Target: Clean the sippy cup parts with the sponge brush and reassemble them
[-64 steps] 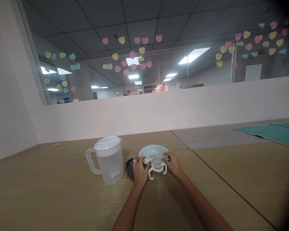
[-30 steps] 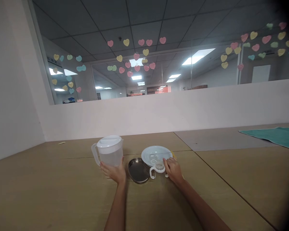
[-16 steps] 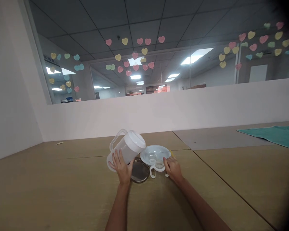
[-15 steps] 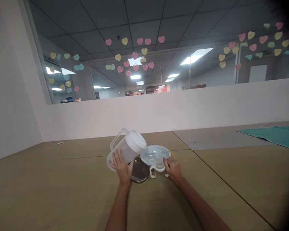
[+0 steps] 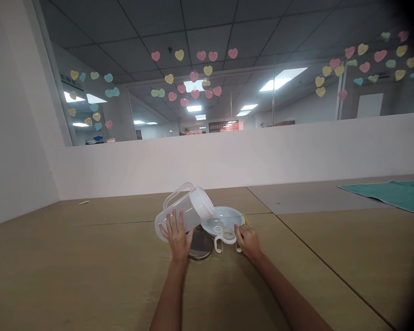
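A clear plastic pitcher (image 5: 183,214) with a white lid and a looped handle is tilted, its lid end towards the right. My left hand (image 5: 177,239) is wrapped around its lower side, fingers spread over the body. Low on the right stands a small clear cup with a white two-handled collar (image 5: 228,235). My right hand (image 5: 249,240) is closed at the cup's right handle, fingers curled and partly hidden. Behind the cup sits a pale blue bowl (image 5: 229,214). A dark round metal dish (image 5: 200,243) lies under the pitcher, beside my left hand.
Something yellow (image 5: 246,219) shows at the bowl's right edge. A green cloth (image 5: 393,193) lies at the far right of the wooden table (image 5: 89,271). A low white wall (image 5: 158,168) with a window above bounds the back.
The pitcher has shifted slightly to the right, its lid coming closer to the bowl and cup. My right hand stays at the cup.
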Motion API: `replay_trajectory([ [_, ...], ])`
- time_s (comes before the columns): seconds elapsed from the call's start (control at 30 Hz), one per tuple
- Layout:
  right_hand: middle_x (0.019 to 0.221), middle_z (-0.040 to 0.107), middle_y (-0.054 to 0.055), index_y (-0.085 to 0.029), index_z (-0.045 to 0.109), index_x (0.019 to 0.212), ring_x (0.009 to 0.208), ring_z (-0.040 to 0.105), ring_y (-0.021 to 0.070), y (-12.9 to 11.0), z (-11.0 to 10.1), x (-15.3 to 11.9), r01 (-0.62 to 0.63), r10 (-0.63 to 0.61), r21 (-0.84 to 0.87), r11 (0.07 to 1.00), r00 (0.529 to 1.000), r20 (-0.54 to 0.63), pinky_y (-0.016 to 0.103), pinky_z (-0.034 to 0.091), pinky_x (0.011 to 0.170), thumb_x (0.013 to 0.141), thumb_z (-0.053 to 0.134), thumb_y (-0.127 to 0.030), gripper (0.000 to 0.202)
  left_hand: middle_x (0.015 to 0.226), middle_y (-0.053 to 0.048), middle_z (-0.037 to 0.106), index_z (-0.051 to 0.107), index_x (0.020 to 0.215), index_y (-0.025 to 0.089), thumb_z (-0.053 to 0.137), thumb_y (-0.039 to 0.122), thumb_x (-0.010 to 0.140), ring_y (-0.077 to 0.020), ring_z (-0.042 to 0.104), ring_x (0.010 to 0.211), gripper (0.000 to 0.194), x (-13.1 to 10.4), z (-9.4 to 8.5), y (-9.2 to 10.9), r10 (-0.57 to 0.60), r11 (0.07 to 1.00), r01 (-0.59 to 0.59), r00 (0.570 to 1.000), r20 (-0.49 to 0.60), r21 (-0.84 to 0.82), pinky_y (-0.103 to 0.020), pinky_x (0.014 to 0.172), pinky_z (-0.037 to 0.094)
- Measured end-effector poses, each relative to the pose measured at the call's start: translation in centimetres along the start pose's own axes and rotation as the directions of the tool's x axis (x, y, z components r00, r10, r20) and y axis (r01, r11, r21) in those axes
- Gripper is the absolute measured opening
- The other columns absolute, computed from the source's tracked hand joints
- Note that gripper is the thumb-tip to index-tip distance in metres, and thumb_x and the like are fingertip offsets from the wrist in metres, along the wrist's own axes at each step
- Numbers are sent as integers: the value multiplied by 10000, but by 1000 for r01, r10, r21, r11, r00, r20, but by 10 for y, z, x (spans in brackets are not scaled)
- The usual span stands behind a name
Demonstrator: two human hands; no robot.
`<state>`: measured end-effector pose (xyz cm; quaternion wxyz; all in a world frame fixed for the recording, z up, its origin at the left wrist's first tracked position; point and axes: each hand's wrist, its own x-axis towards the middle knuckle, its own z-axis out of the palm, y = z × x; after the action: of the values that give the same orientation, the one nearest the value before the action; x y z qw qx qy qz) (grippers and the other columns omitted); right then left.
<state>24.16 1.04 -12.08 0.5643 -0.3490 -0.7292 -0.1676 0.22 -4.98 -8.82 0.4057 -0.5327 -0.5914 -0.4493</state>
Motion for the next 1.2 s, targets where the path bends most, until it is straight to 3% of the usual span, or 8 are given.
replay_trajectory([
  [0.43, 465, 445, -2, -176, 441, 473, 493, 397, 102, 0, 0, 0, 11, -11, -16, 1000, 1000, 4, 253, 253, 550, 910, 374, -244, 447, 1378, -197, 373, 336, 1347, 120, 604, 436, 740, -341, 255, 1314, 735, 1, 2, 0, -48, 999, 48, 997, -53, -5, -575, 1066, 103],
  [0.63, 462, 434, -8, -177, 435, 469, 487, 387, 99, 0, 0, 0, 8, -8, -2, 1000, 1000, 1, 251, 250, 548, 908, 375, -242, 449, 1379, -245, 327, 218, 1381, 76, 633, 495, 696, -363, 242, 1312, 903, 3, -1, 1, -103, 993, 97, 991, -90, -63, -588, 1055, 177],
  [0.73, 458, 432, -8, -178, 433, 464, 485, 391, 99, 0, 0, 0, 4, -4, 1, 1000, 1000, -3, 250, 251, 546, 909, 374, -247, 453, 1378, -252, 309, 146, 1399, 83, 662, 492, 672, -350, 268, 1303, 981, 5, -3, -1, -105, 982, 89, 990, -91, -167, -533, 1064, 253],
  [0.83, 459, 439, -7, -178, 439, 465, 489, 404, 100, 0, 0, 0, 6, -6, 1, 1000, 1000, 9, 251, 256, 549, 909, 373, -249, 454, 1385, -244, 291, 96, 1407, 104, 701, 475, 638, -334, 274, 1306, 1046, 7, -4, -5, -76, 956, 48, 993, -90, -289, -487, 1062, 303],
  [0.97, 462, 448, -5, -180, 446, 467, 484, 410, 101, -2, -2, 1, 1, -1, -12, 1000, 1000, 13, 254, 259, 542, 910, 368, -258, 457, 1425, -237, 210, 34, 1411, 140, 668, 379, 707, -333, 204, 1339, 977, 8, -7, -9, 13, 923, -29, 999, -45, -384, -531, 1062, 272],
  [1.2, 455, 438, -6, -180, 436, 460, 474, 399, 97, -4, -4, 3, 7, -6, -16, 1000, 1000, 5, 252, 250, 532, 911, 365, -265, 464, 1460, -226, 132, -23, 1412, 163, 566, 250, 795, -325, 108, 1363, 858, 6, -8, 0, 203, 903, -184, 979, 8, -388, -566, 1056, 247],
])
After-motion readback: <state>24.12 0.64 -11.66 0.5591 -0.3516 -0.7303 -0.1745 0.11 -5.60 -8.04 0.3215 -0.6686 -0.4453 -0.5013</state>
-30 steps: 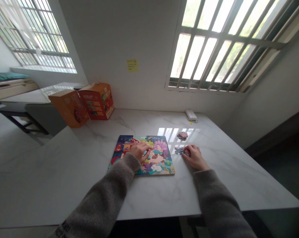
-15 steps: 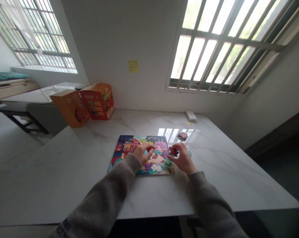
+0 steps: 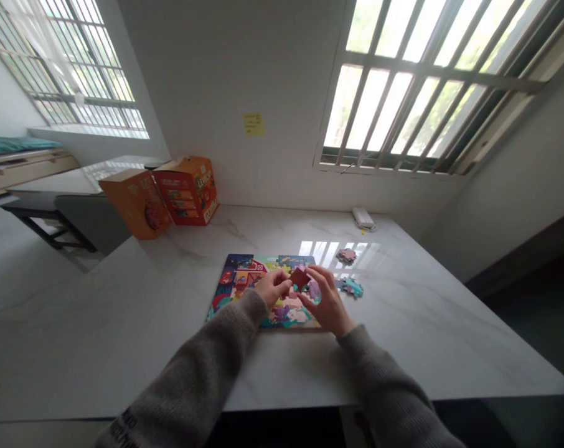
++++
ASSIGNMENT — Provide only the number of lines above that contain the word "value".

RESPONSE — 2